Lukach is a teacher, not a trained writer, and said he had never thought he would write a book. But the challenges of his personal life pushed him to start putting his feelings into words.
“At first, I turned to emails to process what was happening,” he said.
“After Giulia got better from that first episode, we had a clear gulf between us. I had been writing to my parents and to her parents, but I felt like I needed to write to her, so that’s what I did. I wrote out what I had been feeling those last months.
“Then we realized this had potential to turn into something bigger, like a book project. A friend urged me that I should try to have an essay published. So, in 2011, I wrote an essay for submission of the ‘Modern Love’ column in the New York Times. Surprisingly, it wasn’t rejected and was published Thanksgiving weekend! And it was well-received.”
Two years later, he wrote a different essay for Pacific Standard that he said “essentially went viral. To put that into perspective, it had 4 million reads in the first week. And then I thought, ‘OK — there’s definitely an audience that connects to this story.’”
That was a key realization for Lukach, who himself had been yearning for support and connection as he dealt with his wife’s illness and his duties as her caretaker.
“At the time, I felt like no one could connect to me. I was shocked to find a lack of books on what’s it like to love someone with a mental illness,” he explained. “This has been one of the main reasons I’ve wanted to write this publicly — there is an under-served community on the matter.

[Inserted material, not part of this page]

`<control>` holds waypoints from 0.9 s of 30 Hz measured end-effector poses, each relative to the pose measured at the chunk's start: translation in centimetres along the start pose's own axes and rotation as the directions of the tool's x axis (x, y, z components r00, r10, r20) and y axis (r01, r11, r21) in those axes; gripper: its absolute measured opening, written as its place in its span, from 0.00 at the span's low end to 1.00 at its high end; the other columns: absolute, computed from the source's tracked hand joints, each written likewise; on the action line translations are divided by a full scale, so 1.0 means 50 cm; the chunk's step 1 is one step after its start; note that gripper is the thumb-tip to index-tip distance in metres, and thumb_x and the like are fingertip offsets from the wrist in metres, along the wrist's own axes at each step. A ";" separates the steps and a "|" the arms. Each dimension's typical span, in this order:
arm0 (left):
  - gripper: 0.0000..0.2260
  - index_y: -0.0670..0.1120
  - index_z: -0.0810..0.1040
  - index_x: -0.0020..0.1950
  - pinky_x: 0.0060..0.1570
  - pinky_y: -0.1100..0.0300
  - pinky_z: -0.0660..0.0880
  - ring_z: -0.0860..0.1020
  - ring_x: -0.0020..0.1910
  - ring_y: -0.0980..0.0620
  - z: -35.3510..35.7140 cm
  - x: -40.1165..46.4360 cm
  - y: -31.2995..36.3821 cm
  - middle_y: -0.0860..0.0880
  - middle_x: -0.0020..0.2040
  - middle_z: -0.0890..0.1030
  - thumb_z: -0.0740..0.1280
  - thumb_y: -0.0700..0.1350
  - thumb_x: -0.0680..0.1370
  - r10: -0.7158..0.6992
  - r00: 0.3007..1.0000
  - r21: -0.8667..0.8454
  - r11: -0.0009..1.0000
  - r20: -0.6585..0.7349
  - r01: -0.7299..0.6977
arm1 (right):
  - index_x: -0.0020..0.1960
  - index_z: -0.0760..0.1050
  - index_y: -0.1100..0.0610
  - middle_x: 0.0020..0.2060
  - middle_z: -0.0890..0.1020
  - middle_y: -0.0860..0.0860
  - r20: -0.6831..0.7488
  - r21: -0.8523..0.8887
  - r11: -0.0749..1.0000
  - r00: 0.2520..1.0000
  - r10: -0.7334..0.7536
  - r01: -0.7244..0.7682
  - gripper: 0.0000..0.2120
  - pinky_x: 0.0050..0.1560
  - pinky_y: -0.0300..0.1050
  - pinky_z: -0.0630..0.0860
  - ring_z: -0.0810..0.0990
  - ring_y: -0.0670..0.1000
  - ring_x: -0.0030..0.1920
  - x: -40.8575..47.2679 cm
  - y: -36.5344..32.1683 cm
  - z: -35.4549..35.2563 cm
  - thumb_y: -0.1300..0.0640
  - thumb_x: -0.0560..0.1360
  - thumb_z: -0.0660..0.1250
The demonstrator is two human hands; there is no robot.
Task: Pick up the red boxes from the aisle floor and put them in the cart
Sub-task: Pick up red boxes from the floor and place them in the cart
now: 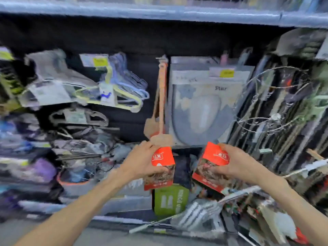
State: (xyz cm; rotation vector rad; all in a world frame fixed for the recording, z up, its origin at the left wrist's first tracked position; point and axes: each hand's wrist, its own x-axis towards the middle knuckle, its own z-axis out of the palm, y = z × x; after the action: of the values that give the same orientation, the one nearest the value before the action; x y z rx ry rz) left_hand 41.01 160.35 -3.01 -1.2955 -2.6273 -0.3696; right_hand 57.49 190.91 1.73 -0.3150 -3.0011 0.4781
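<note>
Store shelving fills the whole view, blurred by motion, with a pale blue shelf edge (159, 12) running across at twelve o'clock and a dark back panel below it. At nine to ten o'clock hang bundles of plastic clothes hangers (122, 89) in yellow and blue, with grey packets beside them and a yellow price tag (100, 62) above. Lower at eight o'clock lie smeared purple and blue goods that cannot be made out.

Near the centre, the left hand (142, 161) grips a red box (160, 168) from its left side, thumb across the front, holding it upright in the air. Just above this box hang tan long-handled swatters (159, 107), their flat heads almost touching its top edge. Behind them at one o'clock sits a grey-blue padded toilet seat cover (204, 110) in clear packaging. A green package (170, 199) stands directly below the left box, at six o'clock.

The right hand (237, 164) grasps a second red box (211, 166), tilted with its top leaning left, fingers wrapped over the front. Both boxes are near each other but apart. Under the right forearm, at five o'clock, a wire cart rim (236, 193) crosses diagonally, with jumbled goods inside. Wire hoops (273, 100) hang at two o'clock.
</note>
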 end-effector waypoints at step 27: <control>0.39 0.53 0.72 0.67 0.54 0.52 0.74 0.73 0.58 0.49 -0.611 -1.377 -0.874 0.51 0.55 0.76 0.63 0.76 0.64 -0.904 0.233 0.126 0.201 -0.358 0.971 | 0.56 0.68 0.37 0.42 0.81 0.40 0.286 0.330 0.381 0.293 -0.912 0.864 0.30 0.41 0.46 0.80 0.80 0.40 0.38 0.191 -1.858 0.597 0.28 0.59 0.73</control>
State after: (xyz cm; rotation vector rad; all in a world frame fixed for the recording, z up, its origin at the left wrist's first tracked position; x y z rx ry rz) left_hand 49.28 73.76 0.99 0.6681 -2.7383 -0.1518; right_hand 27.16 97.66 3.30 1.6522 -2.8099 0.5946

So many peoples’ lives are turned upside-down by mental illness, and my book is about what it means to redefine this.”
Having watched his wife go through her illness and having lived through his experience in taking care of her, Lukach had some words of wisdom to offer both those dealing with mental illness and those who care for them.

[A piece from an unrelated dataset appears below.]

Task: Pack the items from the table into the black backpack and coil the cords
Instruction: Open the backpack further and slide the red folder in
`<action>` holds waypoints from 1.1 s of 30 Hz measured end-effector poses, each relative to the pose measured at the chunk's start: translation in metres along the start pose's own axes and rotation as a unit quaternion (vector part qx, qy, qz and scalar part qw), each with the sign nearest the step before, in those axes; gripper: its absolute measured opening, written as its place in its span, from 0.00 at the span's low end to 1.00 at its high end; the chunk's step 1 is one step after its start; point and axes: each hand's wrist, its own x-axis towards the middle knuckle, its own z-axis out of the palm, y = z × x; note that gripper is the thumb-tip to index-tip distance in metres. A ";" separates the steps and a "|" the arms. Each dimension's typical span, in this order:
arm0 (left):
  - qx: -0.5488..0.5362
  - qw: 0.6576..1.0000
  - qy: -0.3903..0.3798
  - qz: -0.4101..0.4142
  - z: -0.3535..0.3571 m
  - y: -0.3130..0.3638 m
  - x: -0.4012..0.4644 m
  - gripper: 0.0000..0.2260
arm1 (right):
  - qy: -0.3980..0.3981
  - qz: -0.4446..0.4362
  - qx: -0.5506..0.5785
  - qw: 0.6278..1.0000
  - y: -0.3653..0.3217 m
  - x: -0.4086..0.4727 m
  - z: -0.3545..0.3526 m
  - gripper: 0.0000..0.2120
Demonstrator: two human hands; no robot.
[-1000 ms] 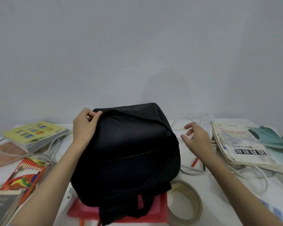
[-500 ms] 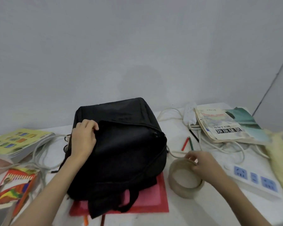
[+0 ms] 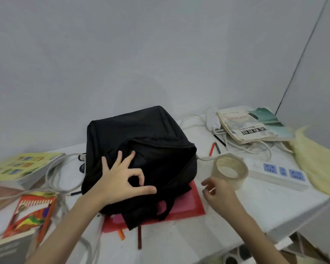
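The right hand is gripping the tape roll, tilted up off the table just right of the backpack. The left hand, fingers spread, is pressing the flap, so I'd pull the opening wide first. The magazine title is unreadable.

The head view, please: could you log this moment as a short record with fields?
backpack: black backpack on the table, lying over a red folder
left hand: left hand spread on the backpack, fingers at the flap
right hand: right hand holds the tape roll, lifted and tilted
unpacked: power strip, books, pencils
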 end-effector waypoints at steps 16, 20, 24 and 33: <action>-0.006 0.990 0.135 -0.051 0.027 0.014 -0.034 0.14 | -0.101 0.071 0.106 0.987 -0.020 -0.001 0.007 0.10; -0.054 0.982 0.167 -0.074 0.040 0.023 -0.044 0.14 | -0.132 0.130 0.285 0.940 0.003 -0.031 -0.032 0.18; -0.116 0.965 0.218 -0.084 0.053 0.027 -0.055 0.15 | -0.162 0.135 0.319 0.924 0.034 -0.060 -0.073 0.18; -0.229 0.909 0.336 -0.088 0.105 0.070 -0.111 0.17 | -0.166 0.136 0.339 0.916 0.081 -0.105 -0.109 0.16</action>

“For a person with a mental illness, I would say, ‘Nothing is permanent.’ One of depression’s most unfair tactics is that people feel like these bad feelings are never going to go away, but they are going to go away. There’s always reason to have hope,” he said.
“And for my situation as a caregiver, I would say, ‘Always take care of yourself.’ You have to make time for yourself, because the demands are so real and so high in caregiving for someone else. If you don’t take care of yourself, you can get worn out. If that happens, you are no longer helping the situation. It may feel selfish at the time, but you are doing everyone good by doing so.”
With his Bethany Beach book signing about a week away, Lukach said he was particularly looking forward to returning to his home at the Delaware shore and sharing his story with its residents.
“I’m pumped! My story is about family and about love, and Bethany Beach symbolizes love and family to me,” he said.
Bethany Beach Books will offer the chance to meet Lukach and get signed copies of “My Lovely Wife in the Psych Ward” on Wednesday, July 26, from 6:30 to 8:30 p.m. Bethany Beach Books is located in downtown Bethany Beach, at the corner of Atlantic Avenue and Garfield Parkway.